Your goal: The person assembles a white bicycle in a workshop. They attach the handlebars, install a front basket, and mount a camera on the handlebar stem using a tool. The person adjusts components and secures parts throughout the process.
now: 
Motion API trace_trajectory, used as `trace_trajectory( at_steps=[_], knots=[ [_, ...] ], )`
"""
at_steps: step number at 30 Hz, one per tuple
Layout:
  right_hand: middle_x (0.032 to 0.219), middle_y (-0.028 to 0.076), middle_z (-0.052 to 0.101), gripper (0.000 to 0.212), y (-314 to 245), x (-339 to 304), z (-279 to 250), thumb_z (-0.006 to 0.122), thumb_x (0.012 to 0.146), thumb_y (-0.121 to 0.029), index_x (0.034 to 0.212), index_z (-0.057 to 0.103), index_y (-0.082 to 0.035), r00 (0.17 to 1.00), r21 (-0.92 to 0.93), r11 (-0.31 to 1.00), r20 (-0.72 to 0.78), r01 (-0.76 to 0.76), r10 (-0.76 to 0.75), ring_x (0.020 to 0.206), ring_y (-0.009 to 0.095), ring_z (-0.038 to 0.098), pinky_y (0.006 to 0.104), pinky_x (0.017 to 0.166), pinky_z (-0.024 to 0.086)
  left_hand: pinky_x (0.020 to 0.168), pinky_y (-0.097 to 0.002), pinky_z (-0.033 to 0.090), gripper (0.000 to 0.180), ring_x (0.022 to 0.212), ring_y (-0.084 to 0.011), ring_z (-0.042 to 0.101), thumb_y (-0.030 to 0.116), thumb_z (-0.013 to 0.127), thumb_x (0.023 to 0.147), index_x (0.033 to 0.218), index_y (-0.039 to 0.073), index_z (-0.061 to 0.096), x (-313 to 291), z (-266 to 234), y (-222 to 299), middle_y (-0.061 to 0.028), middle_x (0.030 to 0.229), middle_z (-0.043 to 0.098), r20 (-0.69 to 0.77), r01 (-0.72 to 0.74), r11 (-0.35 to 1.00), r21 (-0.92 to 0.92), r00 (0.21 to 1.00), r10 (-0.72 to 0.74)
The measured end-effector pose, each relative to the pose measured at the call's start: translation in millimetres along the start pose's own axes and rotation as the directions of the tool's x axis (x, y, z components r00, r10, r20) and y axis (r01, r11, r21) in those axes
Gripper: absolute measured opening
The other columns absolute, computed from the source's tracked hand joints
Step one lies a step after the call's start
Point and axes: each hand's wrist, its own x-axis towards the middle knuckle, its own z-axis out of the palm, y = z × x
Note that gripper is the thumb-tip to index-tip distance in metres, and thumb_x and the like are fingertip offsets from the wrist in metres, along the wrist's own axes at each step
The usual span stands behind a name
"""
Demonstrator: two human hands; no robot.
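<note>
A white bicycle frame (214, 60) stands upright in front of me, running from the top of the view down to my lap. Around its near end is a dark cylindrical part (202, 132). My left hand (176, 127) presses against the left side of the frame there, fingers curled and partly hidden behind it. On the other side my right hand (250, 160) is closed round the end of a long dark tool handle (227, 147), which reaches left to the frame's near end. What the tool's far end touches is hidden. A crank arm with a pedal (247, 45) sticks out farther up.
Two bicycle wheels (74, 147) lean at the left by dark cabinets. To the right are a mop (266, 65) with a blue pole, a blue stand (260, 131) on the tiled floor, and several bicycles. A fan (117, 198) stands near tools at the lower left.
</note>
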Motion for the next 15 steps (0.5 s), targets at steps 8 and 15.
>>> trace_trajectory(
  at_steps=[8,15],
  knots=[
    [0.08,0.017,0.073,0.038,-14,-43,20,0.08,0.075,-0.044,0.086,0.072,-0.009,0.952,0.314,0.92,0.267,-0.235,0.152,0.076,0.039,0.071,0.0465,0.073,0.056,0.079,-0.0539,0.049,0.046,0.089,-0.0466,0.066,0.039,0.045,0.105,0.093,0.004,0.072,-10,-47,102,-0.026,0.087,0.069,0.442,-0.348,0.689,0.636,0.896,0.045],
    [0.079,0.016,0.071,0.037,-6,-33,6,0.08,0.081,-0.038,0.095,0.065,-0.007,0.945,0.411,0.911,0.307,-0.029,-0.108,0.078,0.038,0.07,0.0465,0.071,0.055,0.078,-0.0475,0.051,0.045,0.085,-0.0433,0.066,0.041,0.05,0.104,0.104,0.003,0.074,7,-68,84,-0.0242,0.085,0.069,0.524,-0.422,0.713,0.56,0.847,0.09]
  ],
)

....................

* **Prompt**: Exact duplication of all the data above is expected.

* **Answer below**:
Your goal: The person assembles a white bicycle in a workshop. They attach the handlebars, install a front basket, and mount a camera on the handlebar stem using a tool. The person adjusts components and secures parts throughout the process.
now: 
Motion API trace_trajectory, used as `trace_trajectory( at_steps=[_], knots=[ [_, ...] ], )`
"""
at_steps: step number at 30 Hz, one per tuple
Layout:
  right_hand: middle_x (0.032 to 0.219), middle_y (-0.028 to 0.076), middle_z (-0.052 to 0.101), gripper (0.000 to 0.212), y (-314 to 245), x (-339 to 304), z (-279 to 250), thumb_z (-0.006 to 0.122), thumb_x (0.012 to 0.146), thumb_y (-0.121 to 0.029), index_x (0.034 to 0.212), index_z (-0.057 to 0.103), index_y (-0.082 to 0.035), r00 (0.17 to 1.00), r21 (-0.92 to 0.93), r11 (-0.31 to 1.00), r20 (-0.72 to 0.78), r01 (-0.76 to 0.76), r10 (-0.76 to 0.75), ring_x (0.020 to 0.206), ring_y (-0.009 to 0.095), ring_z (-0.038 to 0.098), pinky_y (0.006 to 0.104), pinky_x (0.017 to 0.166), pinky_z (-0.024 to 0.086)
  left_hand: pinky_x (0.020 to 0.168), pinky_y (-0.097 to 0.002), pinky_z (-0.033 to 0.090), gripper (0.000 to 0.180), ring_x (0.022 to 0.212), ring_y (-0.084 to 0.011), ring_z (-0.042 to 0.101), thumb_y (-0.030 to 0.116), thumb_z (-0.013 to 0.127), thumb_x (0.023 to 0.147), index_x (0.033 to 0.218), index_y (-0.039 to 0.073), index_z (-0.061 to 0.096), x (-313 to 291), z (-266 to 234), y (-222 to 299), middle_y (-0.061 to 0.028), middle_x (0.030 to 0.229), middle_z (-0.043 to 0.098), r20 (-0.69 to 0.77), r01 (-0.72 to 0.74), r11 (-0.35 to 1.00), r21 (-0.92 to 0.92), r00 (0.21 to 1.00), r10 (-0.72 to 0.74)
The measured end-effector pose, each relative to the pose measured at the call's start: translation in millimetres along the start pose's own axes and rotation as the directions of the tool's x axis (x, y, z components r00, r10, r20) and y axis (r01, r11, r21) in those axes
Gripper: absolute measured opening
The other columns absolute, computed from the source's tracked hand joints
Step one lies a step after the call's start
Point and axes: each hand's wrist, its own x-axis towards the middle knuckle, its own z-axis out of the palm, y = z × x
Note that gripper is the thumb-tip to index-tip distance in metres, and thumb_x and the like are fingertip offsets from the wrist in metres, along the wrist's own axes at each step
The usual span stands behind a name
"""
Demonstrator: two human hands; no robot.
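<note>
A white bicycle frame (214, 60) stands upright in front of me, running from the top of the view down to my lap. Around its near end is a dark cylindrical part (202, 132). My left hand (176, 127) presses against the left side of the frame there, fingers curled and partly hidden behind it. On the other side my right hand (250, 160) is closed round the end of a long dark tool handle (227, 147), which reaches left to the frame's near end. What the tool's far end touches is hidden. A crank arm with a pedal (247, 45) sticks out farther up.
Two bicycle wheels (74, 147) lean at the left by dark cabinets. To the right are a mop (266, 65) with a blue pole, a blue stand (260, 131) on the tiled floor, and several bicycles. A fan (117, 198) stands near tools at the lower left.
</note>
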Motion for the next 15 steps (0.5 s), targets at steps 8 and 15.
>>> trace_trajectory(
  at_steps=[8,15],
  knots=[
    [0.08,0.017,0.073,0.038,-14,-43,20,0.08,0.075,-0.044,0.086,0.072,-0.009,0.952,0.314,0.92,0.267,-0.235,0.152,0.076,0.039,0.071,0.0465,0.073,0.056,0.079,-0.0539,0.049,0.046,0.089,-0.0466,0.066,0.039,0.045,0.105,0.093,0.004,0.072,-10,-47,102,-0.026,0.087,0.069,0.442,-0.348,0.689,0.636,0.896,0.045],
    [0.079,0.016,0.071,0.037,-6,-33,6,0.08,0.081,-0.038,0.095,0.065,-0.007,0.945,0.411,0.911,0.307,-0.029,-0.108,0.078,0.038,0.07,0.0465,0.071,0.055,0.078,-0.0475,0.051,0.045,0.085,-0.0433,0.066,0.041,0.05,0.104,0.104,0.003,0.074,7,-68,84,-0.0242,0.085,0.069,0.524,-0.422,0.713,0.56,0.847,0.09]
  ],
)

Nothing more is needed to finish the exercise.